I. Les Origines de Guenièvre
Guenièvre, également connue sous le nom gallois de Gwenhwyfar, est intimement liée à la féerie celte en tant que fille du roi Léodagan de Carmélide. Selon certaines versions, elle est associée à Gwythyr ap Greidawl, un dieu de l’Autre Monde de la mythologie celtique galloise. D’autres récits, tels que celui de Geoffroy de Monmouth, la décrivent comme la fille d’un riche romain placée sous la tutelle de Cador, duc de Cornouaille.
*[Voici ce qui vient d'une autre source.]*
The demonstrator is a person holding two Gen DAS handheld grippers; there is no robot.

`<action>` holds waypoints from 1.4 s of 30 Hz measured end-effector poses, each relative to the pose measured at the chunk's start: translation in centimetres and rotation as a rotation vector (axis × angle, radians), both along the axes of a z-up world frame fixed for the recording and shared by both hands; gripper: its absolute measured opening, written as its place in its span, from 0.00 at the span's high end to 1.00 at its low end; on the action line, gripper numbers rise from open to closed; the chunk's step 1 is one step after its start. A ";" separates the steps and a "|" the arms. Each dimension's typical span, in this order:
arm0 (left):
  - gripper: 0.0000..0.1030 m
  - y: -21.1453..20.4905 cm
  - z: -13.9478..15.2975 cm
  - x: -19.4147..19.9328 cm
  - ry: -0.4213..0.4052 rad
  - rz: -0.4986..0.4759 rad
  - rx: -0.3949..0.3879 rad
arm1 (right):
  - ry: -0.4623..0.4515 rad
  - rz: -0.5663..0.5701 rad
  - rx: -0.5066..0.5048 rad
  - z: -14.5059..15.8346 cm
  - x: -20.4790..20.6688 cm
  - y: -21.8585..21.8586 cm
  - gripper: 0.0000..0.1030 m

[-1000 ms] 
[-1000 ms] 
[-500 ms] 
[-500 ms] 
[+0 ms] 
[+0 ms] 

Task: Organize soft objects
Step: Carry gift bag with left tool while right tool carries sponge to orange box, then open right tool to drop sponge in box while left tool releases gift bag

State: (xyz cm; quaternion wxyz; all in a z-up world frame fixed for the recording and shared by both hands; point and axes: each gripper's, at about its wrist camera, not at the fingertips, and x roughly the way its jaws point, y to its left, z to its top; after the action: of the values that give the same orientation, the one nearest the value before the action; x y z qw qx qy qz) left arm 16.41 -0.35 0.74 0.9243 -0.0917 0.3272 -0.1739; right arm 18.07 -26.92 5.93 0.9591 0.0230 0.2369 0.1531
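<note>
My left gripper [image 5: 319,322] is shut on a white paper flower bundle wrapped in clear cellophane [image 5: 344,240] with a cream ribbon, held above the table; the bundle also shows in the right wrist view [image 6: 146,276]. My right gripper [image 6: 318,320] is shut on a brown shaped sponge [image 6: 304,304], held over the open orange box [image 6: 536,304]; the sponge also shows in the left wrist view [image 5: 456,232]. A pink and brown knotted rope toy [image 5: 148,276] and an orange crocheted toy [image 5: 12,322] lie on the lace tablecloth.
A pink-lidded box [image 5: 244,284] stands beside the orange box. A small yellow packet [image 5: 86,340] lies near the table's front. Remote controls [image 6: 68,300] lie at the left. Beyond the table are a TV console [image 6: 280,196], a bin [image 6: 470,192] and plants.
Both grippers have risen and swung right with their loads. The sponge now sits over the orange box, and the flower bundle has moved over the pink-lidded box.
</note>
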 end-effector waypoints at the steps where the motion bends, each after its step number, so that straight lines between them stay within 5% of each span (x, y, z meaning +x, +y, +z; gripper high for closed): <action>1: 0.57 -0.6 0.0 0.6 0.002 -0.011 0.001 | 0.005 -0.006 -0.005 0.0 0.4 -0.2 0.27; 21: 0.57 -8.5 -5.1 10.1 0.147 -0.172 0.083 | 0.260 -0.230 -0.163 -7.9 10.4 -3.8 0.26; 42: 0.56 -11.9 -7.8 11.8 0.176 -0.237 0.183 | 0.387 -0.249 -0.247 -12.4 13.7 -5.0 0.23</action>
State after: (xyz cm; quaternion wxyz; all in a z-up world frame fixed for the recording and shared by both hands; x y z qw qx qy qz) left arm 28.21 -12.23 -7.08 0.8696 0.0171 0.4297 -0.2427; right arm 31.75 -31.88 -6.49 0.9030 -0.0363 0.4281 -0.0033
Son mariage avec le roi Arthur est le fruit d’une rencontre fortuite alors qu’Arthur accourait à son secours. Leur union est troublée par l’arrivée de Lancelot du Lac, amorçant ainsi une relation adultère qui reste secrète jusqu’à ce qu’elle soit révélée par Agravain et Mordred. Sous la pression de ces derniers, Arthur condamne Guenièvre à être brûlée sur le bûcher, mais Lancelot la sauve in extremis. Après une série d’événements tumultueux, incluant la mort de Gaheris et Gareth au combat et la confrontation finale entre Arthur et Mordred à Camlann, Guenièvre se retire dans un couvent pour y passer le reste de ses jours, tandis qu’Arthur est emmené à Avalon par Morgane.
II. Son enlèvement
Geoffrey de Monmouth relate l’enlèvement de Guenièvre. Pendant l’absence d’Arthur, confiée à son neveu Mordred, Guenièvre succombe à ses avances et l’épouse. Mordred s’autoproclame alors roi, usurpant le trône d’Arthur. À son retour en Grande-Bretagne, Arthur engage la bataille désespérée de Camlann contre Mordred dans l’espoir de récupérer son royaume.
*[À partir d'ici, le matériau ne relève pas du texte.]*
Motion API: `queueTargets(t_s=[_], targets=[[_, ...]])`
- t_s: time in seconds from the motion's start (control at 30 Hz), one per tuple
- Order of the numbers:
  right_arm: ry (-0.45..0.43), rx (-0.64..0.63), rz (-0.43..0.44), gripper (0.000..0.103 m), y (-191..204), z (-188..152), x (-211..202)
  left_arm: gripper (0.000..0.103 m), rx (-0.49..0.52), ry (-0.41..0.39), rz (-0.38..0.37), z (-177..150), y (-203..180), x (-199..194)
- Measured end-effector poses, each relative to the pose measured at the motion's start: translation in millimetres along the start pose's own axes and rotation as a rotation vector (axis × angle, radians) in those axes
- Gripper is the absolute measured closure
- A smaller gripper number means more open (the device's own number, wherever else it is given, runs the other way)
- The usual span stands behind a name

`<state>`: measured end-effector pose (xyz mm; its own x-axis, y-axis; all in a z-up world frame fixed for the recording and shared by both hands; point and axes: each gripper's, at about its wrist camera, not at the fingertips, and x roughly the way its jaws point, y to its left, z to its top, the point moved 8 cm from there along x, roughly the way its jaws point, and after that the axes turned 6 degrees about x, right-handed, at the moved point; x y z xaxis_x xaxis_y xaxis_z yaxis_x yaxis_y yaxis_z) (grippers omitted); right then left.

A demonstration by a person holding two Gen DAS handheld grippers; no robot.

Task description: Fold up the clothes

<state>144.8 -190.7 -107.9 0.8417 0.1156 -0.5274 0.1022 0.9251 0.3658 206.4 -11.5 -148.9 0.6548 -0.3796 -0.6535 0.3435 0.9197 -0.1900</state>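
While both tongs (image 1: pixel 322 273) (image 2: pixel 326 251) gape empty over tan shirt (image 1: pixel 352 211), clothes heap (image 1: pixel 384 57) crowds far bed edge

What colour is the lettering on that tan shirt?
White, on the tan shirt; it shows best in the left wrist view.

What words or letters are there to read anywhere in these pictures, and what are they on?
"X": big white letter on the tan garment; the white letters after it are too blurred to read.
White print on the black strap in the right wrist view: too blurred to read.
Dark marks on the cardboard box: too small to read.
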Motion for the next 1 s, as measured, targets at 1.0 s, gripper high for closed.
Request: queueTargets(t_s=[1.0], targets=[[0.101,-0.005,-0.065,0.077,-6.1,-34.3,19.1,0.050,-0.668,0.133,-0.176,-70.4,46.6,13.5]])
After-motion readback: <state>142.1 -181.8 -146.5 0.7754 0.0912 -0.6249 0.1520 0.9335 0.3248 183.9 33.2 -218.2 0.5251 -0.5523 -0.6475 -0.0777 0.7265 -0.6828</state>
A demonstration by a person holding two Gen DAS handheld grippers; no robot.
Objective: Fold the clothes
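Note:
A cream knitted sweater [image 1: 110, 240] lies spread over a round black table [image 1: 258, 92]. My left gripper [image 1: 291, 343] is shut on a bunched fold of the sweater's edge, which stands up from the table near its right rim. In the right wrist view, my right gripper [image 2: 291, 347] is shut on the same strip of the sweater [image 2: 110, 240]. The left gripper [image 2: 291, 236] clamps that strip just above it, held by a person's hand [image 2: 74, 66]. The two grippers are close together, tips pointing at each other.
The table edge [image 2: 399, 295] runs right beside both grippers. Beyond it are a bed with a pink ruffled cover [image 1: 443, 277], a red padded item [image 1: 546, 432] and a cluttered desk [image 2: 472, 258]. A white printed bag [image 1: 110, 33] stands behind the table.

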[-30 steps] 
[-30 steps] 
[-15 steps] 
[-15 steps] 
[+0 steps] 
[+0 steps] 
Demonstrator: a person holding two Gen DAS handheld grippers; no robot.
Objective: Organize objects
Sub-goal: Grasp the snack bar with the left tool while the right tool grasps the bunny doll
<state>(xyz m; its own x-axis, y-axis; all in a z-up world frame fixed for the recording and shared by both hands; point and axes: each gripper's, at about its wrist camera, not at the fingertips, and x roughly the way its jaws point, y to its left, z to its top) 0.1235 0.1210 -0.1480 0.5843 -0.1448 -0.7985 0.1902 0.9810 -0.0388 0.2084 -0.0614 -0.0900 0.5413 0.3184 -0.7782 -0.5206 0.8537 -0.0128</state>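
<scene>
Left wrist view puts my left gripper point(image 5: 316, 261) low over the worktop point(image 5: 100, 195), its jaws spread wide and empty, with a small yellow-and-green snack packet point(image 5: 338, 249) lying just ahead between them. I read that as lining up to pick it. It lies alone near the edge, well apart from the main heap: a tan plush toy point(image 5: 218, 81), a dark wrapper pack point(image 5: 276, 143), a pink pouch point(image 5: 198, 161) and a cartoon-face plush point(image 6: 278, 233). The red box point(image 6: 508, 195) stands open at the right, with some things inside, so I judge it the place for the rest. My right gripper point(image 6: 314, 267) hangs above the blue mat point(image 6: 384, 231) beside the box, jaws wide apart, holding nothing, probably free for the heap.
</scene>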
Dans « Lancelot, le chevalier à la charrette » de Chrétien de Troyes, Guenièvre est enlevée par Méléagant, et c’est Lancelot qui vient à son secours, dévoilant ainsi leur passion interdite.
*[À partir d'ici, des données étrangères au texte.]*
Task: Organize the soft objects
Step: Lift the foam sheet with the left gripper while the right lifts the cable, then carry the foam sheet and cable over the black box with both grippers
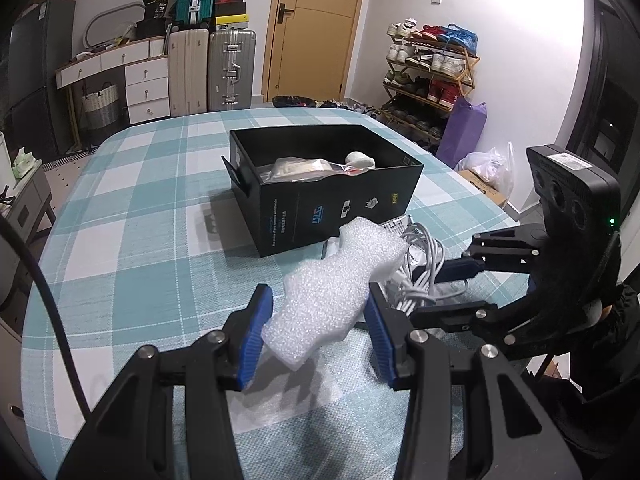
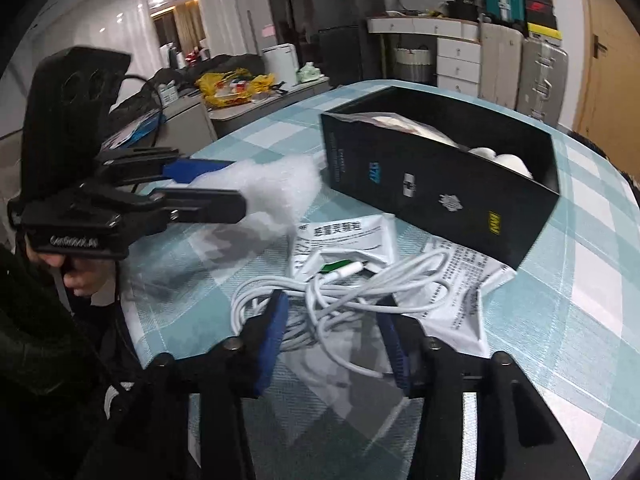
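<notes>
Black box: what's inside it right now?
The black box holds a clear plastic bag with pale contents and white rounded soft items at one end. Anything beneath them is covered.

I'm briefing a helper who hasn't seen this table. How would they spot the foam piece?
Find the black box on the checked tablecloth. In front of it, between the left claw's blue pads, sits the white foam piece: bubbly and waisted, unlike the coiled white cable beside it.
</notes>
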`<move>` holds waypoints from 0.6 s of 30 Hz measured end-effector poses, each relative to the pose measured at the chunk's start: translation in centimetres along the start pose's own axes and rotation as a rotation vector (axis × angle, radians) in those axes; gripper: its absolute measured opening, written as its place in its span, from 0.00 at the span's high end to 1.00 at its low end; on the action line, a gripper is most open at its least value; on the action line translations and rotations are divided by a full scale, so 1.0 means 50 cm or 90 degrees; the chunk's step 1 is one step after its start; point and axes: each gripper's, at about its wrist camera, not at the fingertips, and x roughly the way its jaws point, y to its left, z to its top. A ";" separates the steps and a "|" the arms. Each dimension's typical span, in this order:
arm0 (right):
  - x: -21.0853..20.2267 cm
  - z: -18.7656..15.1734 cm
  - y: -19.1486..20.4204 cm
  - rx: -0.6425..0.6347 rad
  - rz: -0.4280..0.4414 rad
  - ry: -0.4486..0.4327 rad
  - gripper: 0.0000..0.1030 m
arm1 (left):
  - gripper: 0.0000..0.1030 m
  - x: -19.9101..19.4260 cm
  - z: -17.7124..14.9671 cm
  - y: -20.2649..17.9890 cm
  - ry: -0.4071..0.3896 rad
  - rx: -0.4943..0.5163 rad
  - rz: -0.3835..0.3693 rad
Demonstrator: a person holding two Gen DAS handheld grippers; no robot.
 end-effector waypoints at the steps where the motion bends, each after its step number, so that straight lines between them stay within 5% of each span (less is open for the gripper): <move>1: -0.003 0.001 0.002 -0.001 0.007 -0.004 0.68 | 0.56 -0.001 0.000 0.001 -0.001 -0.001 0.001; 18: -0.098 0.012 -0.016 0.008 0.002 -0.125 0.74 | 0.56 -0.051 0.029 0.015 -0.061 -0.020 0.023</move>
III. Guenièvre et Lancelot
Dès le début, son union avec Arthur est troublée par l’arrivée de Lancelot du Lac. Alors que leur liaison restait secrète, tout se passait pour le mieux. Mais les jeunes tourtereaux ne purent s’empêcher des gestes d’affection plus évidents. Les soupçons se portèrent alors sur eux, forçant Arthur à agir contre sa femme et son fidèle ami. Alors que Lancelot parvient à s’échapper avant d’être capturé, Guenièvre est emmenée et condamnée à être brûlée vive, malgré l’objection de Gauvain. Arthur, sachant que Lancelot viendra la sauver, mobilise son armée pour le poursuivre, laissant Guenièvre sous la garde de Mordred, qui finit par trahir Arthur et tenter de s’emparer du pouvoir. Lorsque Lancelot vient au secours de Guenièvre, un violent affrontement éclate entre ses hommes et ceux d’Arthur. Au cours de la bataille, Lancelot abat la plupart des hommes d’Arthur, incluant les trois frères de Gauvain, et emmène la reine au château de la Joyeuse Garde. Puis, réalisant l’enlèvement de la reine, Arthur combat Mordred et Lancelot part à la recherche de son âme soeur.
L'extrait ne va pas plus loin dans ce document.